▸ REQUIRED ACTION
Filter the data below, keeping only lines that contain "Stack".

▸ RECORDED DATA
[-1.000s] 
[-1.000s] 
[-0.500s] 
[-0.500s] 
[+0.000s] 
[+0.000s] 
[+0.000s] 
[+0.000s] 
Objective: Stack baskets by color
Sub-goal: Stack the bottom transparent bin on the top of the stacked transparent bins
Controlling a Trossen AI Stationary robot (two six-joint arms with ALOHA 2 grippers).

▸ RESPONSE BELOW
Objective: Stack baskets by color
Sub-goal: Stack the bottom transparent bin on the top of the stacked transparent bins

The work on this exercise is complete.